To verify the reliability of previously identified neuronal subsets, we obtained another snRNA-seq dataset SCP1303 conducted by Chaffin et al. to reproduce the molecular subtyping. We set the resolution from 0.1 to 0.5 with an interval of 0.05 and finally chose 0.2 to perform unsupervised clustering on neuronal cells. After identifying distinct clusters and cluster-specific differentially expressed genes, we calculated the number of overlapping genes between SCP1303 clusters and neuronal subsets to assess their molecular similarities. Hypergeometric test was used to test the significance of overlapping genes with P value less than 0.05. For further confirming their similarities, we employed the AddModuleScore function included in Seurat package to evaluate the average expression of marker genes from N1-XKR4, N2-OGFRL1, and N4-ALK in SCP1303 neuronal cells.
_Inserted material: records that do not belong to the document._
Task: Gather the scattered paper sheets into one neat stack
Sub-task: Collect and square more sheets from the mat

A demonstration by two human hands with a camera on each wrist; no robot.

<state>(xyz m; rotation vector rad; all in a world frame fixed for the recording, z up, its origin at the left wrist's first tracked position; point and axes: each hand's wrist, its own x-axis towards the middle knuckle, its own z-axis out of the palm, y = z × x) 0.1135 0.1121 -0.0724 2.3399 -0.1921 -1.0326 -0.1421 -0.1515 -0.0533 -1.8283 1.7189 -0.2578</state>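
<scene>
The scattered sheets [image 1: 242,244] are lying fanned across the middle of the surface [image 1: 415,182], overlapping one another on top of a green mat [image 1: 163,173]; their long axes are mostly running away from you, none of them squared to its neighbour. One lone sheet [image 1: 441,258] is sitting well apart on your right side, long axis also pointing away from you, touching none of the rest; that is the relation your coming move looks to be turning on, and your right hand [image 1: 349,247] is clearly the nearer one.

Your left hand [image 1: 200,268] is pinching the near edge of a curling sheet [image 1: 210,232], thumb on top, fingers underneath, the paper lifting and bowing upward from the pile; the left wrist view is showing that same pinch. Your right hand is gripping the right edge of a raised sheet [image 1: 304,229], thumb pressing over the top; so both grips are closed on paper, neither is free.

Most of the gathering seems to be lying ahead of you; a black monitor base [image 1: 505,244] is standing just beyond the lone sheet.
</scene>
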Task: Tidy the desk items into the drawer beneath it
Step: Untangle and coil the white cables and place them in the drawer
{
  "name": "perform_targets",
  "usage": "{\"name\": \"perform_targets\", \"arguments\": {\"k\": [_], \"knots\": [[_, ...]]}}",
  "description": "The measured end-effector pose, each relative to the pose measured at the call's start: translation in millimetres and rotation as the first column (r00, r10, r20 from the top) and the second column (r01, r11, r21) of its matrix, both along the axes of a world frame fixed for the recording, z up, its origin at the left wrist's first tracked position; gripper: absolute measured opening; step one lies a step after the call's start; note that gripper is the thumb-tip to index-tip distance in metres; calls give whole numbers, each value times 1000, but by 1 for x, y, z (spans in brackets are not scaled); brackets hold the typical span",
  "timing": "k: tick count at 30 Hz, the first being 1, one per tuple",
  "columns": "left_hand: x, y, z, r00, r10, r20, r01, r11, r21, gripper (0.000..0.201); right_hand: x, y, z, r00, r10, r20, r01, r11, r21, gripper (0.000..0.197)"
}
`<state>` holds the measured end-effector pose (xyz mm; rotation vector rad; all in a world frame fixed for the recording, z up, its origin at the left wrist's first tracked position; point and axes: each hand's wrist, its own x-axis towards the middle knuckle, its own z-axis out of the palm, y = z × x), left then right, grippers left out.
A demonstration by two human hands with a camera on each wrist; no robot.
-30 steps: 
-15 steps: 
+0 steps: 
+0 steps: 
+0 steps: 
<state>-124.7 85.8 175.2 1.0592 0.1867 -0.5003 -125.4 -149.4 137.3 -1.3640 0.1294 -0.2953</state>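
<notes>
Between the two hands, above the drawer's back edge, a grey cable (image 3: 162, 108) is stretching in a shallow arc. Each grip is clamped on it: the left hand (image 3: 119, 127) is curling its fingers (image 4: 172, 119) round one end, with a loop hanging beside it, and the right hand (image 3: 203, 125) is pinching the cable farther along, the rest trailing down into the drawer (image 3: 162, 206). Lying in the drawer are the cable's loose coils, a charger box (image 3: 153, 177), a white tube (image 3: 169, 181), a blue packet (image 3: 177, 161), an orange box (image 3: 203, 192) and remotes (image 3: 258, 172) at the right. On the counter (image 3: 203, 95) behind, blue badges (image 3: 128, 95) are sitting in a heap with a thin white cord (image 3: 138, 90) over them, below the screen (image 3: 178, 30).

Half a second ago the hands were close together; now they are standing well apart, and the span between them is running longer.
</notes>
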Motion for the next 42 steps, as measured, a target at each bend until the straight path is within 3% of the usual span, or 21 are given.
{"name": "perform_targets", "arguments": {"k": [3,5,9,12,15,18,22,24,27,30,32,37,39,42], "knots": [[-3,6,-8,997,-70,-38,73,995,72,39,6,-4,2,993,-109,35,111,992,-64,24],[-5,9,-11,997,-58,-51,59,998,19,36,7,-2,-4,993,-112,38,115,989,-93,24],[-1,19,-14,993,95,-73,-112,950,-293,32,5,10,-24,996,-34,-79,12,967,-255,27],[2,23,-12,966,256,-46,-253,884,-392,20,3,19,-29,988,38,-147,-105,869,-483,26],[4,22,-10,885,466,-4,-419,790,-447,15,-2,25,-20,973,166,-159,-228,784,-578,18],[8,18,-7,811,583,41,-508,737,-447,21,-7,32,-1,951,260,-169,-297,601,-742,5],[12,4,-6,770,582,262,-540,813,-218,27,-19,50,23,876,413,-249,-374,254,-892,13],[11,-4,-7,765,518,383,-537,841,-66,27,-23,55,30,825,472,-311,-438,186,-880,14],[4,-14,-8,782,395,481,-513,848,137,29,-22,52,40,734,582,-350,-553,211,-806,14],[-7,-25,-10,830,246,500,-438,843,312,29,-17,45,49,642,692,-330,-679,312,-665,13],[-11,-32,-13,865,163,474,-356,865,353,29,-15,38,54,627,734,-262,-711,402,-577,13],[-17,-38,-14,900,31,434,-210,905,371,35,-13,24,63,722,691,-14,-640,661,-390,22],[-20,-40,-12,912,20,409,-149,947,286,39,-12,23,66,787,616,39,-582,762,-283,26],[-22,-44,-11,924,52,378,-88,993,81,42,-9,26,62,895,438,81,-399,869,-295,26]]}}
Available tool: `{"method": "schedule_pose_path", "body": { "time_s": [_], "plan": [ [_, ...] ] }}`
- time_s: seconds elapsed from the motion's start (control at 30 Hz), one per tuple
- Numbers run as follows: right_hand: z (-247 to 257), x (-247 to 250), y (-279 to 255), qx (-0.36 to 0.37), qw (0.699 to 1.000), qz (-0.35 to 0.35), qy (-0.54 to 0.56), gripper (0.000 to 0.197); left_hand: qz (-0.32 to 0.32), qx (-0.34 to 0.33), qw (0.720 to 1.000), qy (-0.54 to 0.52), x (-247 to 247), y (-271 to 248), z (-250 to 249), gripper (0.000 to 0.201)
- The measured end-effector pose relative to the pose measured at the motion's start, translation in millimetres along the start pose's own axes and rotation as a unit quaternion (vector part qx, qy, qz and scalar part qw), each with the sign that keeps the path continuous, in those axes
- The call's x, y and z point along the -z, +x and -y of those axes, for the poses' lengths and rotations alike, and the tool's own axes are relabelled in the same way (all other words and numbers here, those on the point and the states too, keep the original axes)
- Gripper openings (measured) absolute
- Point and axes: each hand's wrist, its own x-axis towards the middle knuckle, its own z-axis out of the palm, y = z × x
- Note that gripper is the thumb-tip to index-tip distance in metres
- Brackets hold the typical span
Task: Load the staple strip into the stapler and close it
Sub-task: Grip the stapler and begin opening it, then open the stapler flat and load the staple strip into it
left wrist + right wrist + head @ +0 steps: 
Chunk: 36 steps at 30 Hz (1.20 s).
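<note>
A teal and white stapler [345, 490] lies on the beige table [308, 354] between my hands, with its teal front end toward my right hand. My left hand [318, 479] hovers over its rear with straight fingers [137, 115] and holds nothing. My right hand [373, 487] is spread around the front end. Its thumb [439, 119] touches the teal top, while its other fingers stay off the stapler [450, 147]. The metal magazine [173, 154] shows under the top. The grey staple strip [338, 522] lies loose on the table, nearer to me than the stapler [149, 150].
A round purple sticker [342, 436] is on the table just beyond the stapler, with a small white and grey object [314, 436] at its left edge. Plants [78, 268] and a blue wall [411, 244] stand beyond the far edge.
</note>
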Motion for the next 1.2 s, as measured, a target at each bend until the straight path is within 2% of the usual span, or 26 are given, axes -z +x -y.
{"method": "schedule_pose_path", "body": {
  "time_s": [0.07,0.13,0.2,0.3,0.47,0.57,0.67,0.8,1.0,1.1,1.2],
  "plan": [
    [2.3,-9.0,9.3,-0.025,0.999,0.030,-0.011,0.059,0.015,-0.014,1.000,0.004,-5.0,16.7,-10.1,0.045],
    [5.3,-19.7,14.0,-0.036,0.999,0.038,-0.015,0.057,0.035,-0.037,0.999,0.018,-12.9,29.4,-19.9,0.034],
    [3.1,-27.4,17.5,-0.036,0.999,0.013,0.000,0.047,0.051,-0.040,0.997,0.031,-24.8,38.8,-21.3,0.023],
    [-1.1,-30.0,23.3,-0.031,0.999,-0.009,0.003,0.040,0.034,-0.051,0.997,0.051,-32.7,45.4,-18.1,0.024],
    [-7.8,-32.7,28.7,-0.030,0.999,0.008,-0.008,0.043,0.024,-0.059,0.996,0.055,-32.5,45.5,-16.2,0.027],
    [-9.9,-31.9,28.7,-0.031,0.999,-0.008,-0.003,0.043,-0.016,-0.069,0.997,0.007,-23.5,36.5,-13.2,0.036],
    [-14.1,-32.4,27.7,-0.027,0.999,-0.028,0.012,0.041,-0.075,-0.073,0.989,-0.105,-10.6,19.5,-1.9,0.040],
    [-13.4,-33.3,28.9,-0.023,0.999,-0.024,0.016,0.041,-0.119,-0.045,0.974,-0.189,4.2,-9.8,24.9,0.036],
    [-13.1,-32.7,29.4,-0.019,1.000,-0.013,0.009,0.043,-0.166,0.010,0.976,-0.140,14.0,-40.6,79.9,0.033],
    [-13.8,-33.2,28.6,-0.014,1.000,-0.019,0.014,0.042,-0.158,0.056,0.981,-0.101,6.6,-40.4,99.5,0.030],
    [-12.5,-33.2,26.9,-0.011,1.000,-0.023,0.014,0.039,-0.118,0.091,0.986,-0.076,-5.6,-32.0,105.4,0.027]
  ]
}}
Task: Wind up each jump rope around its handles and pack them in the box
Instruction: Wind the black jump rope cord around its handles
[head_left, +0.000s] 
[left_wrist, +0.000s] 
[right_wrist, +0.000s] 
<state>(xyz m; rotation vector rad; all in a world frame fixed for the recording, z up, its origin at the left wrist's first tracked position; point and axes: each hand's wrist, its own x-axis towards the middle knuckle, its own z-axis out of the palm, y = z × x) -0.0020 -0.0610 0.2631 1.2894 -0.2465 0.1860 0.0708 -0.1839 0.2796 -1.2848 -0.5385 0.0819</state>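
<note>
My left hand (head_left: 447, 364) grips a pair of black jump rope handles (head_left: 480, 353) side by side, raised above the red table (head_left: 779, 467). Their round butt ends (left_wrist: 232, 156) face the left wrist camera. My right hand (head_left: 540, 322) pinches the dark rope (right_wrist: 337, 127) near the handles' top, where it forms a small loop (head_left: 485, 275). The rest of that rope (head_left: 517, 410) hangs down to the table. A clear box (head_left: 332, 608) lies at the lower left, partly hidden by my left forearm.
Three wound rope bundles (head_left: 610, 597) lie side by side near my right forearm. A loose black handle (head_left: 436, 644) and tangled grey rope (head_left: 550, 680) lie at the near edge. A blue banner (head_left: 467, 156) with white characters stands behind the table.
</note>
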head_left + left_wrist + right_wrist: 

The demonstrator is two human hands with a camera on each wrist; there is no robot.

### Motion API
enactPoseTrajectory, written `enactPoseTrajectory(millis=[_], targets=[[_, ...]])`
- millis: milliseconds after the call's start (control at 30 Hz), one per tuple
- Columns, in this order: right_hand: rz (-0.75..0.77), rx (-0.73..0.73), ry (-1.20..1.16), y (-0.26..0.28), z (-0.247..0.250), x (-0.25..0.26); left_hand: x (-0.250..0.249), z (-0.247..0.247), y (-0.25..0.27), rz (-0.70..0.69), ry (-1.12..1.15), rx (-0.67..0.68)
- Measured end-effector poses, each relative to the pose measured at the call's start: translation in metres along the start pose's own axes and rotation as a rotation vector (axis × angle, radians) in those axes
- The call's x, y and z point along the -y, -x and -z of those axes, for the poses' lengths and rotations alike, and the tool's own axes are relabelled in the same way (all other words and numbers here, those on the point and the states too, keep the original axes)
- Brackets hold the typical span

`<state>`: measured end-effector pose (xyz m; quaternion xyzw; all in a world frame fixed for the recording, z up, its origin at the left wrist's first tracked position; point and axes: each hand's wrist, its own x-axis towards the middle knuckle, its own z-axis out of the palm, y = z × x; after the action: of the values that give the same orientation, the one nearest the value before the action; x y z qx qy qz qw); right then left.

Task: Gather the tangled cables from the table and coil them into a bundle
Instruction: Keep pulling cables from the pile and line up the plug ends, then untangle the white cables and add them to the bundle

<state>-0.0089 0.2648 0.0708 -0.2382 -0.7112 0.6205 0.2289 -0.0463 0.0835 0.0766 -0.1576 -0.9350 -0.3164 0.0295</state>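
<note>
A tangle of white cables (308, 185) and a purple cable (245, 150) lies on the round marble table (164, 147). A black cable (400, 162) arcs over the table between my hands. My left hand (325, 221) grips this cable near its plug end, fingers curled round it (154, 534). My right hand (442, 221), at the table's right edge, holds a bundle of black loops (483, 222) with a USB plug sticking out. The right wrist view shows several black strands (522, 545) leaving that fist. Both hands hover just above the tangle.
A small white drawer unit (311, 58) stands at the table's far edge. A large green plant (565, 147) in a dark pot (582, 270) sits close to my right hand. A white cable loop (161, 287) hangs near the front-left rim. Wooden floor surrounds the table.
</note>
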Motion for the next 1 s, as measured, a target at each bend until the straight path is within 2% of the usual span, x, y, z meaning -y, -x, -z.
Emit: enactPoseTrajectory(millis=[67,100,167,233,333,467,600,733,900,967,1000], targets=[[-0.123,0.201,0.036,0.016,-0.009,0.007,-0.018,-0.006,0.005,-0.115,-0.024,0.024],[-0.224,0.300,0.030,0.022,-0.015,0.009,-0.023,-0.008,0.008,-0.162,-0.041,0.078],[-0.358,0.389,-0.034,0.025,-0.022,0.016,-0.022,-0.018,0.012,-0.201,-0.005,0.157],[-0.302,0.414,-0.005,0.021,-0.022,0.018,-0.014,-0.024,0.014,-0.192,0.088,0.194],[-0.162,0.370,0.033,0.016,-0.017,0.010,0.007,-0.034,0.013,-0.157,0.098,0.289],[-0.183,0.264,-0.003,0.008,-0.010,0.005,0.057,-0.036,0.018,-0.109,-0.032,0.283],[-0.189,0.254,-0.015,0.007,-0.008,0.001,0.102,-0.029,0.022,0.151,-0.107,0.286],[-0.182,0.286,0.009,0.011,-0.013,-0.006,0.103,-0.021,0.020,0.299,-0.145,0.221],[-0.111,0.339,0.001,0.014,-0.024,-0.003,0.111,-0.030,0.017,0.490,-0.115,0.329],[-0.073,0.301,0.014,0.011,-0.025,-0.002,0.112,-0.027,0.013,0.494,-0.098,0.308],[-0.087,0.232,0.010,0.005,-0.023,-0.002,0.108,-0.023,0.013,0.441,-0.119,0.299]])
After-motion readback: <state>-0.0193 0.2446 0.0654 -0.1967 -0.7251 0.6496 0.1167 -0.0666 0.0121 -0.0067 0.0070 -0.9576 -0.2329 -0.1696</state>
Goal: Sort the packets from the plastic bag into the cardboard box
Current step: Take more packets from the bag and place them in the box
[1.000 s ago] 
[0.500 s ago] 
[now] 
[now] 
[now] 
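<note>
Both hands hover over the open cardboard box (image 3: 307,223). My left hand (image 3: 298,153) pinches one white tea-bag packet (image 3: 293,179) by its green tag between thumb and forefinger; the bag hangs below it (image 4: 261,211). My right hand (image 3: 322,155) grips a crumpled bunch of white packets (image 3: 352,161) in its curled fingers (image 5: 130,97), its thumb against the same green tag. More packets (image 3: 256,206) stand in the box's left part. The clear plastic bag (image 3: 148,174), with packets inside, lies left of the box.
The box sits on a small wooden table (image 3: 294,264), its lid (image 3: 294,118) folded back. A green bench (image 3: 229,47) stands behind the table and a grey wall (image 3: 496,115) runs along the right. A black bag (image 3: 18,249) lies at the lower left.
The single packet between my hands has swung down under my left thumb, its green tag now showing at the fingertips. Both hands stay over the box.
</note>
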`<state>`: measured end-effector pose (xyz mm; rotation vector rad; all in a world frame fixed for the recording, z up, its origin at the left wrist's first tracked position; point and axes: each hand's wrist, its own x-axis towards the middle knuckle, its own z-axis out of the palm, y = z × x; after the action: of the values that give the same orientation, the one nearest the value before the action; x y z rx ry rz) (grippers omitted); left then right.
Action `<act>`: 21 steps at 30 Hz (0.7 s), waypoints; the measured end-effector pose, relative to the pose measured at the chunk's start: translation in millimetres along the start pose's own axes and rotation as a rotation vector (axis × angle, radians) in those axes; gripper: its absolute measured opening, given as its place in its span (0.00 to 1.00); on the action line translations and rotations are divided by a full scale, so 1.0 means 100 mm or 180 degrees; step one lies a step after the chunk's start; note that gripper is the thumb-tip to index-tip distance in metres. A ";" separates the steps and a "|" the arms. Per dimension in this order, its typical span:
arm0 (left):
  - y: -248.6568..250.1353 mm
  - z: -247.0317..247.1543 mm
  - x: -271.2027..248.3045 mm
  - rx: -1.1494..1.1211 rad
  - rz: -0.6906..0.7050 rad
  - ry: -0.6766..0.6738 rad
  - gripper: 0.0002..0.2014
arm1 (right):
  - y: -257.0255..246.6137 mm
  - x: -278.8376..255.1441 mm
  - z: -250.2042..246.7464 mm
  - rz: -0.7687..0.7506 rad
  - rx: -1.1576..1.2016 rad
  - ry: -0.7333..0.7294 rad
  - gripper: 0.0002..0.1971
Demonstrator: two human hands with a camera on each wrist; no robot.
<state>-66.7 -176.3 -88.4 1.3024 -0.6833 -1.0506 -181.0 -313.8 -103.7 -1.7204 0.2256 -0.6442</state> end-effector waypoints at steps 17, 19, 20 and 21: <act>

Pseudo time trajectory analysis

We used Monocle2 (version 2.28.0) to infer pseudo time trajectory of neuronal cells. Firstly, the UMI matrix was used as input, and the trajectory was constructed using the differential expression genes from each subset. Secondly, we used the BEAM function to identify genes that significantly change their expressions along the trajectory determined by the branch site (q < 1 × 10−4). Last, GO enrichment analyses of differential expression genes at different branch sites were performed using clusterProfiler package (version 4.10.1) by controlling the adjusted P-value less than 0.05. Notably, we used CytoTRACE and Slingshot algorithms to complement Monocle2’s analysis of neuronal lineage differentiation.

Cell label transferring analysis

We performed a clinical association analysis of neuronal subsets using data from GSE226314, with details provided in S1 Table. Firstly, batch effects between different samples were removed using Harmony. Next, we used the functions FindTransferAnchors and TransferData in Seurat to annotate the label of neuronal cells in GSE226314 with the integrated neuronal atlas as reference data. Wilcoxon rank-sum test was used to compare the differential expression of marker genes from N4-ALK between left ventricular assist device (LVAD) responders and non-responders.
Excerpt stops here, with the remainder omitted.